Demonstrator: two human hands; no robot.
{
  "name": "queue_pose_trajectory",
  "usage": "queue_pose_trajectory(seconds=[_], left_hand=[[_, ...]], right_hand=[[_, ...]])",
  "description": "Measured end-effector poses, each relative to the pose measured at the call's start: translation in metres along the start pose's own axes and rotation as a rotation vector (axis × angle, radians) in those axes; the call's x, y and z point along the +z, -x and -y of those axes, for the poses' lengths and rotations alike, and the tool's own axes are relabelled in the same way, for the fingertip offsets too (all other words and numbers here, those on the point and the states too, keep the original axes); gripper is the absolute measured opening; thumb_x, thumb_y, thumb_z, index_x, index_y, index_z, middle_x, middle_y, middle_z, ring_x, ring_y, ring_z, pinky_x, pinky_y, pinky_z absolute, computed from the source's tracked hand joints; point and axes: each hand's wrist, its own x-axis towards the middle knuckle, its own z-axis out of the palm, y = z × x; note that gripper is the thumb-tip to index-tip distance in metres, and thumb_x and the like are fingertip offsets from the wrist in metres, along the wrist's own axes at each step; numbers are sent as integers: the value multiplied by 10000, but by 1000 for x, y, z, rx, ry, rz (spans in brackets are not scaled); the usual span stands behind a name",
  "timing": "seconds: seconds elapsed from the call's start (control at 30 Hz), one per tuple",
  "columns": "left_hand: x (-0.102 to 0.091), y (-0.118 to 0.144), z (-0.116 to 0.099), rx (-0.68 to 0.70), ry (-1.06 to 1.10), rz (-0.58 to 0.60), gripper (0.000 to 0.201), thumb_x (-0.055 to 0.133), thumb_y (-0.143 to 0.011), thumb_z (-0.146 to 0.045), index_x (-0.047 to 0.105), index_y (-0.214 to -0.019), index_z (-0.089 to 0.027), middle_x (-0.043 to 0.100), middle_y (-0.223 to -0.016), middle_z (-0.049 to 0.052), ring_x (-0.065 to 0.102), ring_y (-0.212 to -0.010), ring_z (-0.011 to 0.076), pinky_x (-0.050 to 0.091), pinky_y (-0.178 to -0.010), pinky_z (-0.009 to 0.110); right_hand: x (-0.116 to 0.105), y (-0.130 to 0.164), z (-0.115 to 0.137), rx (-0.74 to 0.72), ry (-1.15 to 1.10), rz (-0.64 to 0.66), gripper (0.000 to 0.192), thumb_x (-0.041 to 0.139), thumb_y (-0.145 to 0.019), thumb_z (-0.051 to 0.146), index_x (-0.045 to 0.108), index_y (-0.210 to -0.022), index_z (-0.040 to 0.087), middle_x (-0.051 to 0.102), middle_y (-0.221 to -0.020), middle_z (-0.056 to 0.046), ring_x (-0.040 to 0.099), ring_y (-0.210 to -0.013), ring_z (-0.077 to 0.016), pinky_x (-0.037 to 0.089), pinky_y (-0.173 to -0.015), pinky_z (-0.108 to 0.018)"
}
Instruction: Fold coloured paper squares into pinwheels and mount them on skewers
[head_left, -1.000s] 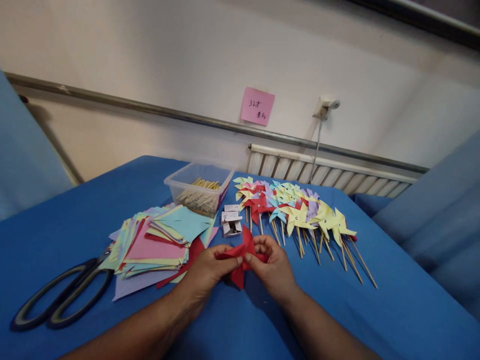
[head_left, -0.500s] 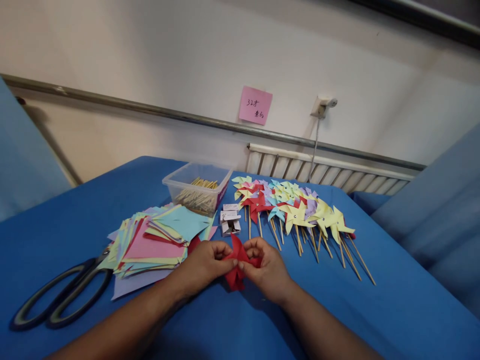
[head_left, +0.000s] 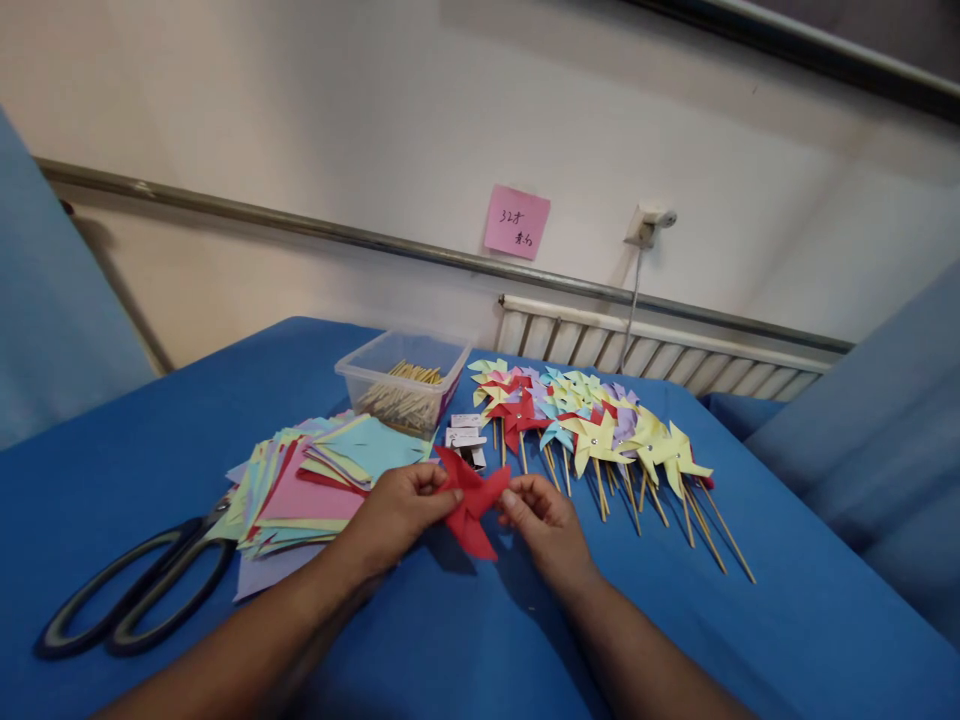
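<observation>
A folded red paper pinwheel (head_left: pixel 471 503) is held up over the blue table, its pointed blades spread and its face towards me. My left hand (head_left: pixel 409 505) pinches it between thumb and fingers at the left side. On the other side, my right hand (head_left: pixel 544 520) is closed with thumb and finger at the tip of the right blade. No stick shows on this pinwheel. Just behind it stands a small white box (head_left: pixel 466 442), its front end open and the inside dark.
Stacked coloured paper squares (head_left: pixel 307 500) lie left, partly over large scissors (head_left: pixel 142 585). Behind is a clear plastic tub (head_left: pixel 360 385) of thin sticks (head_left: pixel 405 395). Finished pinwheels on sticks (head_left: pixel 592 435) lie to the right. A radiator (head_left: pixel 570 340) runs along the wall.
The fingers have moved from the pinwheel's centre out to its sides, and its blades now spread open towards me. The view has shifted slightly.
</observation>
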Motion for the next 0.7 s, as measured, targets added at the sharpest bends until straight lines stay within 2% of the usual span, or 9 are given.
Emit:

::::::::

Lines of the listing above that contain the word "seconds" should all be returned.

  "usage": "queue_pose_trajectory(seconds=[_], left_hand=[[_, ...]], right_hand=[[_, ...]])",
  "timing": "seconds: seconds elapsed from the call's start (control at 30 Hz), one per tuple",

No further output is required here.